Could you print the listing again exactly, omitting the pictures?

*** Task material ***

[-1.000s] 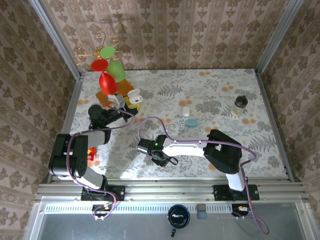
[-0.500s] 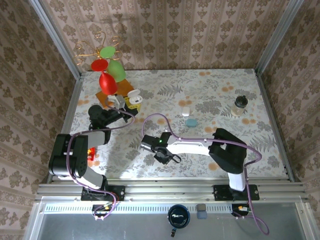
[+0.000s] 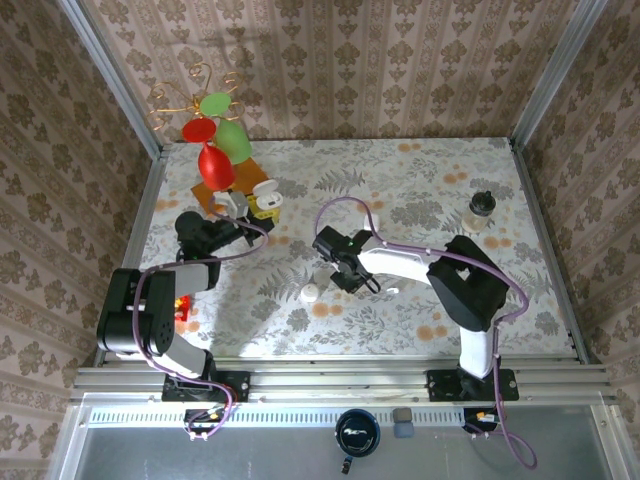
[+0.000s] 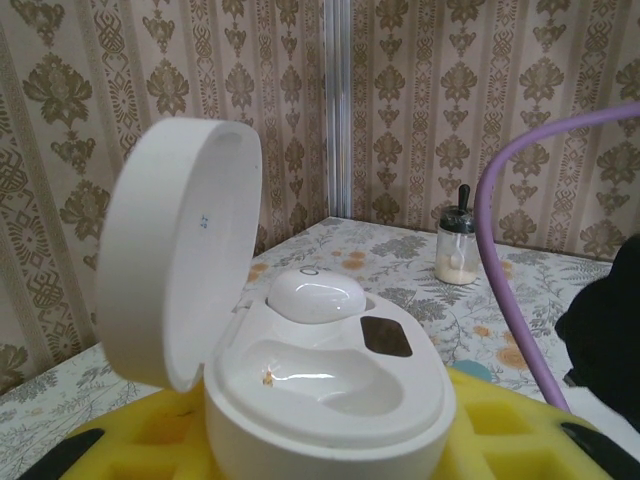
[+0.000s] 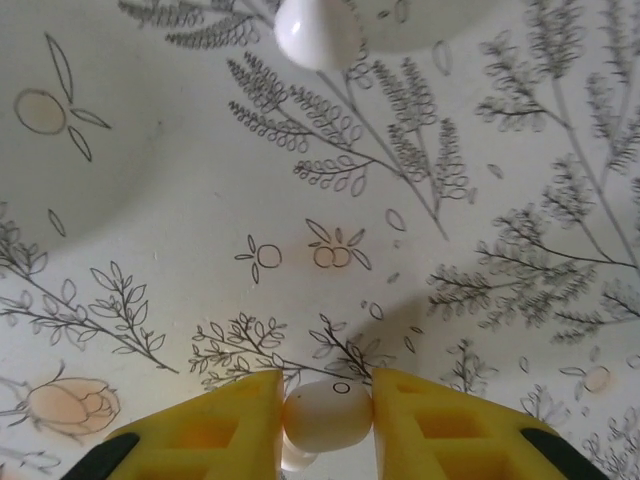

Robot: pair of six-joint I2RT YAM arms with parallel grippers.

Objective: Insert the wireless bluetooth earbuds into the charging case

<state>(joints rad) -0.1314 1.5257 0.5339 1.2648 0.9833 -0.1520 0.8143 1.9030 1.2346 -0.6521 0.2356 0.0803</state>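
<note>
The white charging case point(image 4: 330, 400) is held between my left gripper's point(image 4: 330, 450) yellow fingers point(image 4: 500, 425), lid point(image 4: 175, 250) swung open. One white earbud point(image 4: 315, 295) sits in its far slot, and the near slot point(image 4: 320, 375) is bare. From above, the case point(image 3: 265, 190) is at the back left in the left gripper point(image 3: 245, 205). My right gripper point(image 5: 328, 420) is shut on a white earbud point(image 5: 330, 410) just above the table. Another white earbud point(image 5: 317, 30) lies on the cloth ahead of it. In the top view this loose earbud point(image 3: 310, 293) is left of the right gripper point(image 3: 352, 280).
Red and green balloon ornaments point(image 3: 215, 150) on an orange base stand behind the case. A small black-capped jar point(image 3: 481, 210) is at the far right, with the same jar point(image 4: 458, 250) in the left wrist view. A purple cable point(image 4: 500, 250) arcs across. Patterned walls enclose the table.
The right arm has swung from the table's near-left middle back and to the right with an earbud pinched. A loose earbud now shows on the cloth. The left arm has not moved.
</note>
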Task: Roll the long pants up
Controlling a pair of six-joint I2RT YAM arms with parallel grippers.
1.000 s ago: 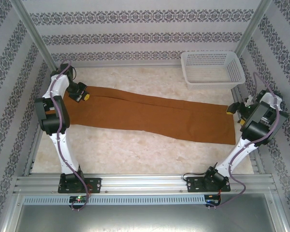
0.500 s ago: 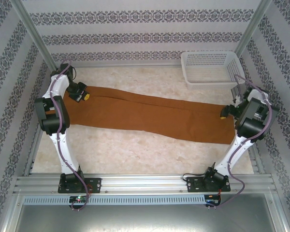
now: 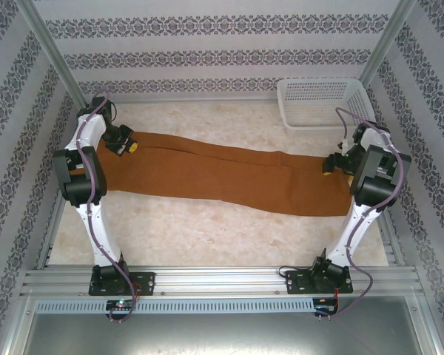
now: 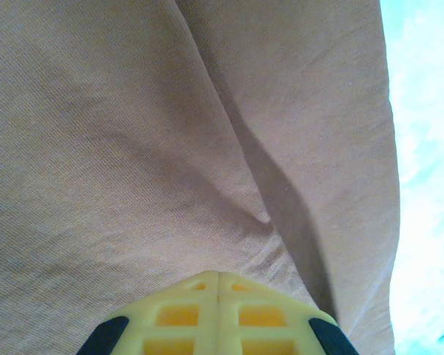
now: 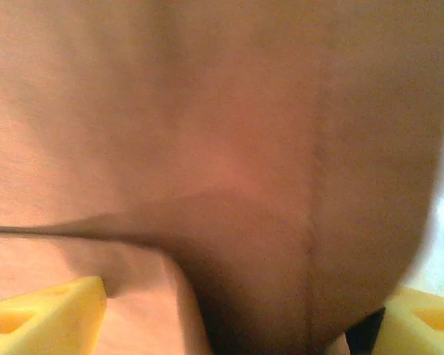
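Patterned walls (image 3: 207, 55) enclosing pale marbled table (image 3: 207, 229) | long pants (image 3: 229, 174) lying flat, white basket (image 3: 322, 103) sitting far right | left fingers (image 4: 185, 318) pressing shut at waist | right fingers (image 5: 44, 310) gaping over hems

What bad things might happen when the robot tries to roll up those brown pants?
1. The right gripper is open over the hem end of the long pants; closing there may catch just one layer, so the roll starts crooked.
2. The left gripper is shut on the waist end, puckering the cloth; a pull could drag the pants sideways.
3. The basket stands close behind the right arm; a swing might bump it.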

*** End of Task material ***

Result:
[-1.000s] 
[-0.500s] 
[+0.000s] 
[+0.000s] 
[+0.000s] 

Robot: pair of six-joint I2RT YAM arms with parallel grippers.

Objective: Insert the wireless bluetooth earbuds into the charging case

<state>(joints rad) -0.1314 1.5257 0.5339 1.2648 0.9833 -0.1520 0.8143 1.9030 1.2346 -0.6521 0.2356 0.0803</state>
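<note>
The white charging case point(image 4: 330, 400) is held between my left gripper's point(image 4: 330, 450) yellow fingers point(image 4: 500, 425), lid point(image 4: 175, 250) swung open. One white earbud point(image 4: 315, 295) sits in its far slot, and the near slot point(image 4: 320, 375) is bare. From above, the case point(image 3: 265, 190) is at the back left in the left gripper point(image 3: 245, 205). My right gripper point(image 5: 328, 420) is shut on a white earbud point(image 5: 330, 410) just above the table. Another white earbud point(image 5: 317, 30) lies on the cloth ahead of it. In the top view this loose earbud point(image 3: 310, 293) is left of the right gripper point(image 3: 352, 280).
Red and green balloon ornaments point(image 3: 215, 150) on an orange base stand behind the case. A small black-capped jar point(image 3: 481, 210) is at the far right, with the same jar point(image 4: 458, 250) in the left wrist view. A purple cable point(image 4: 500, 250) arcs across. Patterned walls enclose the table.
The right arm has swung from the table's near-left middle back and to the right with an earbud pinched. A loose earbud now shows on the cloth. The left arm has not moved.
</note>
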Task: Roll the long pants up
Controlling a pair of six-joint I2RT YAM arms with parallel grippers.
1.000 s ago: 
0.500 s ago: 
now: 
now: 
now: 
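Patterned walls (image 3: 207, 55) enclosing pale marbled table (image 3: 207, 229) | long pants (image 3: 229, 174) lying flat, white basket (image 3: 322, 103) sitting far right | left fingers (image 4: 185, 318) pressing shut at waist | right fingers (image 5: 44, 310) gaping over hems

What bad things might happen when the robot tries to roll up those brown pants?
1. The right gripper is open over the hem end of the long pants; closing there may catch just one layer, so the roll starts crooked.
2. The left gripper is shut on the waist end, puckering the cloth; a pull could drag the pants sideways.
3. The basket stands close behind the right arm; a swing might bump it.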

That brings the answer to completion.